> Work item
Lift out each line of the data that holds "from".

> Input data
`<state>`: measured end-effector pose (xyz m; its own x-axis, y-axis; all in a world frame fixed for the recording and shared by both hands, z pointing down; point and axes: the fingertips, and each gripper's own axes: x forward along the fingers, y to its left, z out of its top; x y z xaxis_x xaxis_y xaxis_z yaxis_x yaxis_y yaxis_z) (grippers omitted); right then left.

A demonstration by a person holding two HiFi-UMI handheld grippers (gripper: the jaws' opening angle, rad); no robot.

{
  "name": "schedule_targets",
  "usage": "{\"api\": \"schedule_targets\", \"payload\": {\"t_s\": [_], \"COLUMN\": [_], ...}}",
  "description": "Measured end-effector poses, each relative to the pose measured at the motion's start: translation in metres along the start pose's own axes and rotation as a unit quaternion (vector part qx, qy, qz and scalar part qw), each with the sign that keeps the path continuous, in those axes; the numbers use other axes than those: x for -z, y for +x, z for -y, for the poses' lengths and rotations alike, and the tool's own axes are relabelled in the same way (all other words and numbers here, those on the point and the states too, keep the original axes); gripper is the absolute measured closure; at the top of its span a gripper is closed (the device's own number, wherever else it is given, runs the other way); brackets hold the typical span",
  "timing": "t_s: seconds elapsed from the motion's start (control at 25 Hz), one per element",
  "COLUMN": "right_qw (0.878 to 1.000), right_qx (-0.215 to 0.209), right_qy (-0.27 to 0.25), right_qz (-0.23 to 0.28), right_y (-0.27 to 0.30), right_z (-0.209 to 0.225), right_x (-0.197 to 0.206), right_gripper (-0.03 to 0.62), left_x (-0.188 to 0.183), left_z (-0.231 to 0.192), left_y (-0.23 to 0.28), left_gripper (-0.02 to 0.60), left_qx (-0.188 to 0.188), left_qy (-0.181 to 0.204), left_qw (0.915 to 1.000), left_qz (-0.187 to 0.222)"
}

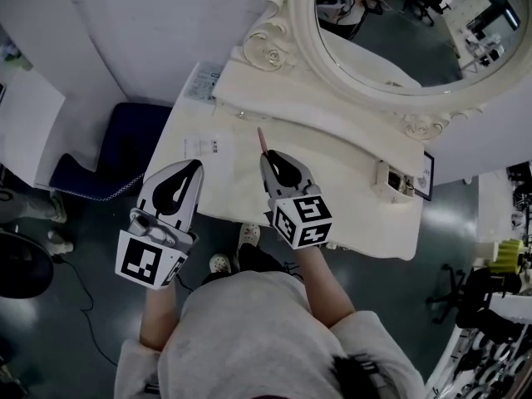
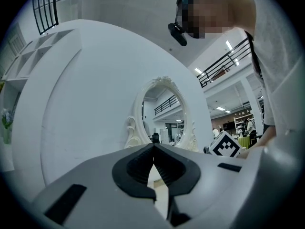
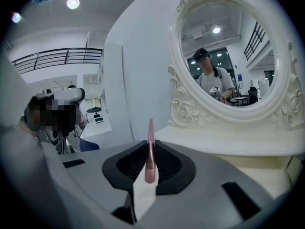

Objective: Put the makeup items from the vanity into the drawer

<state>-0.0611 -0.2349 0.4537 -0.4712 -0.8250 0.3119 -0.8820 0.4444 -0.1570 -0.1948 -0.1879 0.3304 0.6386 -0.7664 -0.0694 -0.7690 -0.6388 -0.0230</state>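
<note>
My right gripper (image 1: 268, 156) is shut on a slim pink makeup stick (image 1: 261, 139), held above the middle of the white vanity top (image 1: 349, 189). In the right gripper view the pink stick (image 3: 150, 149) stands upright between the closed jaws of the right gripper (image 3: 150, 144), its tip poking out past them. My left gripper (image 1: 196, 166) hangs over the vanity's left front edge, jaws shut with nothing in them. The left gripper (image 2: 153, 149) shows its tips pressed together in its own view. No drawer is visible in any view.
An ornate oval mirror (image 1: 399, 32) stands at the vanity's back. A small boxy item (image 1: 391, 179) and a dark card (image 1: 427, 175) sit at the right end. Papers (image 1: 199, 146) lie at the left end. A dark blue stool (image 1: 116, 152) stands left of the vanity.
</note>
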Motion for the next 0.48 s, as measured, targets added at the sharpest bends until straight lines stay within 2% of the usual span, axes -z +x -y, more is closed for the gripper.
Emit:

> Response below
  "timing": "t_s: seconds elapsed from the motion's start (control at 25 Hz), one per element",
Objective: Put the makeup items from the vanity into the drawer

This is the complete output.